Beyond this specific case, the SYCACC Sensitivity and Adaptive Capacity indices offer a transferable framework for diagnosing climate-related Sensitivity and Adaptive Capacity in other contexts. The same index-construction strategy—based on standard survey data, polychoric PCA and dimension-level indices—can be adapted to other agricultural value chains (such as cacao or other perennial crops) and to different regions, provided that comparable information on natural, human, physical, financial, organisational and network dimensions is available. In this way, SYCACC can support comparative analyses and inform the design of targeted adaptation strategies across diverse smallholder systems.
Supplementary Materials
The following supporting information can be downloaded at: https://www.mdpi.com/article/10.3390/su172310666/s1, Table S1: Sensitivity operational table; Table S2: Adaptative capacity operational table; Table S3: Standardised effect sizes (η2) for group comparisons of Sensitivity and Adaptive Capacity indices.
Author Contributions
Conceptualization, J.A.C.T. and P.R.; Data curation, C.A. and M.d.P.B.C.; Formal analysis, P.R. and C.A.; Funding acquisition, J.A.C.T. and P.R.; Investigation, P.R., C.A., M.d.P.B.C. and L.G.; Methodology, P.R. and L.G.; Project administration, P.R.; Resources, J.A.C.T. and L.G.; Supervision, J.A.C.T. and R.R.-S.; Validation, J.A.C.T., P.R. and R.R.-S.; Visualisation, C.A. and L.G.; Writing—original draft, P.R. and M.d.P.B.C.; Writing—review and editing, J.A.C.T., P.R. and R.R.-S. All authors have read and agreed to the published version of the manuscript.
Funding
This work was funded by the Consejo Nacional de Ciencia, Tecnología e Innovación Tecnológica (CONCYTEC) and the Programa Nacional de Investigación Científica y Estudios Avanzados (PROCIENCIA) under the competition “E041-2024-04 Proyectos de Investigación en Ciencias Sociales”, contract number PE501088206-2024.
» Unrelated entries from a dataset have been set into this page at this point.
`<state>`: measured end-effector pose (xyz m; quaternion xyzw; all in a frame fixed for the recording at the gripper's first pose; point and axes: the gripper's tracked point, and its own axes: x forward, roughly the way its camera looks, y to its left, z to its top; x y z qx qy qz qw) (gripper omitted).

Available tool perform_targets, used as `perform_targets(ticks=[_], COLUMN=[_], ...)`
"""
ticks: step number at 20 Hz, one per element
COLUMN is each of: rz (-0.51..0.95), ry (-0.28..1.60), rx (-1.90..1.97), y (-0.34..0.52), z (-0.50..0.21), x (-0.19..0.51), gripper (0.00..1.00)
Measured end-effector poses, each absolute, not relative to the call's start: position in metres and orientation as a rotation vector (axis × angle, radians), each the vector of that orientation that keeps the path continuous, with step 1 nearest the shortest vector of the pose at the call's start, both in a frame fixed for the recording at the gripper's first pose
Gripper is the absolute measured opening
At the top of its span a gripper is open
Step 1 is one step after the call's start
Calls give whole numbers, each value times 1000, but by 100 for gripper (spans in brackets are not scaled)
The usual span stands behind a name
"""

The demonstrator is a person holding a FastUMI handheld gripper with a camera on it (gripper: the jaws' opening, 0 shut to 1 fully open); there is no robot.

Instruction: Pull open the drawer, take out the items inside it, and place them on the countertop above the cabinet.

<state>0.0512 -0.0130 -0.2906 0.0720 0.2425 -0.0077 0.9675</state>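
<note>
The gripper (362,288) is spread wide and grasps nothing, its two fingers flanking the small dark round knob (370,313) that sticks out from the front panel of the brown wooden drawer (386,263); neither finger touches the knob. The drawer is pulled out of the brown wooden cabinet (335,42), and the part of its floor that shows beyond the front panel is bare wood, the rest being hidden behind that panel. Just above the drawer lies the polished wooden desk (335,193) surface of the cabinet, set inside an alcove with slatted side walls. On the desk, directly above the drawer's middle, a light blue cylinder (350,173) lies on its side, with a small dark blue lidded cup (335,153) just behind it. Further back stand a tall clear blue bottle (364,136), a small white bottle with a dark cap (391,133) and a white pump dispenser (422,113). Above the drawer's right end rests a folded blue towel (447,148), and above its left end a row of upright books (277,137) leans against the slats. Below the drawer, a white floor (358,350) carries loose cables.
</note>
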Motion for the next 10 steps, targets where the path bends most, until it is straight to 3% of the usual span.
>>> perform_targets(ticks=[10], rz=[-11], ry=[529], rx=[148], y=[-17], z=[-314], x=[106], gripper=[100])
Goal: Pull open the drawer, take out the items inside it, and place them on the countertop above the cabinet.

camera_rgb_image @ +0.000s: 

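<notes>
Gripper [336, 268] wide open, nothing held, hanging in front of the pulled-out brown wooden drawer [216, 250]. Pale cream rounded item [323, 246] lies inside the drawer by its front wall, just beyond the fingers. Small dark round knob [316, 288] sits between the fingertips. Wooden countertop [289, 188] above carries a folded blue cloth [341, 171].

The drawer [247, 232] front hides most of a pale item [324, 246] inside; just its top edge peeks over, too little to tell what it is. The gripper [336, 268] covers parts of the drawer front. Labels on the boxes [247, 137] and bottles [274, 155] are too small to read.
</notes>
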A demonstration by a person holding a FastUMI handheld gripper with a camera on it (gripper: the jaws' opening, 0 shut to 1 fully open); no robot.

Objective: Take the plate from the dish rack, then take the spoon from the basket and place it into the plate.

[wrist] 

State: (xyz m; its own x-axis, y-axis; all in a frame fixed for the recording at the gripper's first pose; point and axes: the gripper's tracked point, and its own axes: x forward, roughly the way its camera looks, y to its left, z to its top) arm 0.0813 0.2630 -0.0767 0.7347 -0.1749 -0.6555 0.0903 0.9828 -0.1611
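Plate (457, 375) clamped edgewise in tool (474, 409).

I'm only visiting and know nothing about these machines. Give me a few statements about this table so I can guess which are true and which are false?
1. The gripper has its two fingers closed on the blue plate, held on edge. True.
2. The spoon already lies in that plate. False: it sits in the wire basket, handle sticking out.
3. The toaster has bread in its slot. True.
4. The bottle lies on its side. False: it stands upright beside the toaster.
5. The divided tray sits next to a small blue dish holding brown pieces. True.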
Institutional Review Board Statement
This research was conducted within the approved institutional project framework (PROCIENCIA–CONCYTEC Contract N° PE501088206-2024): The study protocol was reviewed and approved by the Institutional Research Ethics Committee (CIEI) of Universidad Nacional Toribio Rodríguez de Mendoza de Amazonas (UNTRM), Approval Code: CIEI N° 00159, Approval Date: 27 March 2025.
Informed Consent Statement
Informed consent was obtained from all participants involved in the study. All data were anonymised and collected in accordance with the principles of the Declaration of Helsinki (1975, revised 2013).
Data Availability Statement
The data presented in this study are available on request from the corresponding author. Data is contained within the article and Supplementary Materials.
Acknowledgments
We gratefully acknowledge the support of the Vice Rectorate for Research of the Universidad Nacional Toribio Rodríguez de Mendoza de Amazonas, as well as the cooperative and association leaders, enumerators, and coffee producers who participated in the fieldwork.
Conflicts of Interest
The authors declare no conflicts of interest.